De la caridad, Juan habla también como éros (amor humano),
figura de la unión matrimonial del alma con Dios. Y elige una
vez más la imagen del fuego para expresar el ardor, la luz, la
purificación del amor por Dios. La fuerza del amor humano puede
ser reorientada hacia Dios, como sobre el olivastro puede injertarse
el olivo bueno (cfr Rm 11,24) (15,66; 893). Juan está convencido
de que una experiencia intensa de este éros hace avanzar al alma
más que la dura lucha contra las pasiones, porque es grande su
poder. Prevalece por tanto la positividad de nuestro camino. Pero la
caridad se ve también en relación estrecha con la esperanza:
"La fuerza de la caridad es la esperanza: gracias a ella esperamos
la recompensa de la caridad... la esperanza es la puerta de la caridad...
la ausencia de la esperanza anonada la caridad: a ella están
vinculadas nuestras fatigas, por ella nos sostenemos en nuestros problemas
y gracias a ella estamos rodeados por la misericordia de Dios"

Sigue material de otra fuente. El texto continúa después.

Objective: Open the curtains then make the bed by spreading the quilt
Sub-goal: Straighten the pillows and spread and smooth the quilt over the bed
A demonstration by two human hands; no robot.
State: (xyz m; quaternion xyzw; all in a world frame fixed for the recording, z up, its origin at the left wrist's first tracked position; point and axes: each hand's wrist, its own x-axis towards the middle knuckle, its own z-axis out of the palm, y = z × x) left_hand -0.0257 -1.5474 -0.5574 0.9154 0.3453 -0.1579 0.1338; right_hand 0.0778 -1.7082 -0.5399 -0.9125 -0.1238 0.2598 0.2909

(30,16; 1157). La conclusión de la Escala contiene la síntesis
de la obra con palabras que el autor hace proferir al mismo Dios: "Que
esta escala te enseñe la disposición espiritual de las
virtudes. Yo estoy en la cima de esta escala, como dijo aquel gran iniciado
mío (San Pablo): Ahora permanecen por tanto estas tres cosas:
fe, esperanza y caridad, la más grande de todas es la caridad
(1 Cor 13,13)!" (30,18; 1160).
En
este punto, se impone una última pregunta: la Escala, obra escrita
por un monje eremita vivido hace mil cuatrocientos años, ¿puede
decirnos algo a nosotros hoy? El itinerario existencial de un hombre
que vivió siempre en la montaña del Sinaí en un
tiempo tan lejano, ¿puede ser de actualidad para nosotros? En
un primer momento, parecería que la respuesta debiera ser "no",
porque Juan Clímaco está muy lejos de nosotros. Pero,
si observamos un poco más de cerca, vemos que aquella vida monástica
es sólo un gran símbolo de la vida bautismal, de la vida
del cristiano. Muestra, por así decirlo, en letras grandes lo
que nosotros escribimos cada día con letra pequeña. Se
trata de un símbolo profético que revela lo que es la
vida del bautizado, en comunión con Cristo, con su muerte y su
resurrección. Para mí es particularmente importante el
hecho de que el culmen de la escala, los últimos peldaños
sean al mismo tiempo las virtudes fundamentales, iniciales, más
sencillas: la fe, la esperanza y la caridad. No son virtudes accesibles
sólo a los héroes morales, sino que son don de Dios para
todos los bautizados: en ellas también crece nuestra vida. El
inicio es también el final, el punto de partida es también
el punto de llegada: todo el camino va hacia una realización
cada vez más radical de la fe, la esperanza y la caridad. En
estas virtudes está presente la escalada. Fundamentalmente es
la fe, porque esta virtud implica que yo renuncie a la arrogancia, a
mi pensamiento, a la pretensión de juzgar por mí mismo,
sin confiarme a otros. Este camino hacia la humildad, hacia la infancia
espiritual es necesario: es necesario superar la actitud de arrogancia
que hace decir: yo soy mejor, en este tiempo mío del siglo XXI,
de lo que sabían los que vivían entonces. Es necesario,
en cambio, confiarse solamente a la Sagrada Escritura, a la Palabra
del Señor, asomarse con humildad al horizonte de la fe, para
entrar así en la enorme vastedad del mundo universal, del mundo
de Dios. De esta forma nuestra alma crece, crece la sensibilidad del
corazón hacia Dios. Justamente dice Juan Clímaco que sólo
la esperanza nos hace capaces de vivir la caridad. La esperanza en la
que trascendemos las cosas de cada día, no esperamos el éxito
en nuestros días terrenos, sino que esperamos finalmente la revelación
de Dios mismo. Sólo en esta extensión de nuestra alma,
en esta autotrascendencia, nuestra vida se engrandece y podemos soportar
los cansancios y desilusiones de cada día, podemos ser buenos
con los demás sin esperar recompensa. Solo si Dios existe, esta
gran esperanza a la que tiendo, puedo cada día dar los pequeños
pasos de mi vida y así aprender la caridad. En la caridad se
esconde el misterio de la oración, del conocimiento personal
de Jesús: una oración sencilla que sólo tiende
a tocar el corazón del divino Maestro. Y así se abre el
propio corazón, se aprende de Él su misma bondad, su amor.
Usemos por tanto esta "escala" de la fe, de la esperanza y
de la caridad, y llegaremos así a la vida verdadera.